For state-changing operations (POST, PUT, DELETE), the X-DFNS-USERACTION header proves the caller controls a registered credential:
Client requests a challenge from DFNS
Client signs the challenge with their credential (passkey or asymmetric key)
DFNS verifies the signature matches a registered credential
This ensures that even if a token is stolen, an attacker cannot perform sensitive operations without the credential.The challenge you sign binds the exact request you are authorizing: a hash of the request body, the HTTP method, the path, and a server-generated human-readable summary of the action (for example, “Transfer Native asset to recipient 0x…”). DFNS recomputes and re-verifies these when you submit the signed action, so a request that no longer matches what was signed (different recipient, amount, path, or method) is rejected. Your signature is bound to a specific intent, not just to “some request.”
After authentication, DFNS checks if the user has permission to perform the requested action.Permissions follow a whitelist model - users can only perform actions explicitly granted:Example: A user with Wallets:Read can view wallets but cannot transfer assets (requires Wallets:Sign).See Permissions for the full list.
The layers above describe how a single request is authorized. This section describes who you have to trust, and how to verify operations independently of that trust.DFNS operates as the maker: it builds the transaction from your request and submits it to the signers. You can operate as the checker: you independently verify what is about to be signed, and approve or reject it. A checker step lets you detect a tampered transaction in both directions:
If DFNS were compromised, your checker sees a transaction that does not match the intent you authorized, and rejects it.
If your initiating workstation were compromised, the transaction is checked again before signing, so tampering is caught even though it originated on your own machine.
This is distinct from separation of duties within your organization, where the initiator and the approver are different members of your team (see govern wallet access). Trust boundaries are about verifying DFNS and your own endpoints, not only your team members.DFNS gives you two places to insert a checker:
A policy with RequestApproval holds the operation and notifies an approver with the transaction details. The approver is a human reviewing on a separate device, or a service account running your own automated checks. They approve or reject out of band.

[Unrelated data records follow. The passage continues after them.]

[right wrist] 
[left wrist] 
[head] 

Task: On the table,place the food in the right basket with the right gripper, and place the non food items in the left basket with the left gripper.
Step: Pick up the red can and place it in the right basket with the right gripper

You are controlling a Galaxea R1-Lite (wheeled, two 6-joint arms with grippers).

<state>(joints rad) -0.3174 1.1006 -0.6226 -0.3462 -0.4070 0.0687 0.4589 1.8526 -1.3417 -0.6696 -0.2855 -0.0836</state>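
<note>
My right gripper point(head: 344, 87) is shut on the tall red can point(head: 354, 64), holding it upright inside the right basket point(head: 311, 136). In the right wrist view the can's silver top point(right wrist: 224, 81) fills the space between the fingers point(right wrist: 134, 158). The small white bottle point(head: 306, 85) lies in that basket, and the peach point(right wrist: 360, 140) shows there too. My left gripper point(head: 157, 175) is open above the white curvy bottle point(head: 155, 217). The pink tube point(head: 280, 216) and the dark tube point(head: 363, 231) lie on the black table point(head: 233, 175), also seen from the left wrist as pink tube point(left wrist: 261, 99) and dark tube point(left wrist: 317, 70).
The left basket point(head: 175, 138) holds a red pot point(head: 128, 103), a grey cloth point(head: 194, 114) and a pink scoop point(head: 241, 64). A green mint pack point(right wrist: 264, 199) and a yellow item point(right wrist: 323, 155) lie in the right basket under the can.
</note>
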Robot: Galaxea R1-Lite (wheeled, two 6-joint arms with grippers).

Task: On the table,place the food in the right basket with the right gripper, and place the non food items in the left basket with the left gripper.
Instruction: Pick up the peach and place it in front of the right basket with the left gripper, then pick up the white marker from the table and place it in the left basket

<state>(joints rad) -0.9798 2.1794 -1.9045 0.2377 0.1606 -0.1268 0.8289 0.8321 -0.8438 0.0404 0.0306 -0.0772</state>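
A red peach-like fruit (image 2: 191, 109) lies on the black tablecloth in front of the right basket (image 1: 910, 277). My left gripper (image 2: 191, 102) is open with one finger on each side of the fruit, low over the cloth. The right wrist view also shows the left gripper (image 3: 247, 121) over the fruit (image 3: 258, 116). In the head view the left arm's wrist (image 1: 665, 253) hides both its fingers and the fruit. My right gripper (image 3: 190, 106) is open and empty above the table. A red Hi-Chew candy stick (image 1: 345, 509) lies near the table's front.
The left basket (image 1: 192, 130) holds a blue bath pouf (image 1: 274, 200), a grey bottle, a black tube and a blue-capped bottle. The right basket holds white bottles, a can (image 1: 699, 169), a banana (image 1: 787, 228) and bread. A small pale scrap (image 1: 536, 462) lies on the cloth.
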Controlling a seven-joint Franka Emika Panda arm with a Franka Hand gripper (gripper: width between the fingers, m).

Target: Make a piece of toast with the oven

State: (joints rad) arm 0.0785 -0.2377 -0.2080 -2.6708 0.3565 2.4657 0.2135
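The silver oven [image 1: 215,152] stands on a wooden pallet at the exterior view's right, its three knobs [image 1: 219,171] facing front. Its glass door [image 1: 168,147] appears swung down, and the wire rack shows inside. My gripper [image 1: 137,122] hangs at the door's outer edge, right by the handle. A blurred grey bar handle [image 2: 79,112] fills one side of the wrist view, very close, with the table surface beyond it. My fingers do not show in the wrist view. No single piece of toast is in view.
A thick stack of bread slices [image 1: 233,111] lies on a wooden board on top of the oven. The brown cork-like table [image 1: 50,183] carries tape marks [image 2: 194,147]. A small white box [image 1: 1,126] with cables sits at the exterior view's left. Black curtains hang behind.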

Self-hosted signers call an HTTP handler you control before signing, passing a digest of the payload to be signed plus key details. Return 200 OK to allow, anything else to reject.
Each row assumes the worst case at one location and shows which checker catches a tampered transaction.
Assume compromised
Example
What catches it
Your workstation, browser, or local UI
The UI shows “send 1 BTC to B” but submits “send 1 BTC to X”
DFNS builds the transaction from the request it received. A policy approver reviewing on a separate device sees recipient X and rejects. A validation gate handler can compare the signing request against the transaction your systems expect and reject the mismatch. A trusted display lets the operator catch X at signing time.
DFNS
You authorize “send to B” but DFNS builds “send to X”
A checker running on your own infrastructure detects that the transaction does not match the intent you authorized, and rejects it before or at signing.
Your own checker infrastructure
Your validation gate handler and approver are both compromised
DFNS is healthy and builds the transaction faithfully from the intent you authorized, so “send to B” stays “send to B”.
No single party, whether DFNS, your workstation, or your checker, can unilaterally produce a malicious signed transaction without another layer detecting it.
The human-readable summary bound into the user action signature is what makes “what you see is what you sign” (WYSIWYS) possible: the operator signs a description of the action, not an opaque blob. For this to defend against a compromised client, the summary must be shown to the operator on a surface that the client’s own code cannot alter. The standards for this in the browser, such as Secure Payment Confirmation, are still emerging and support is currently limited.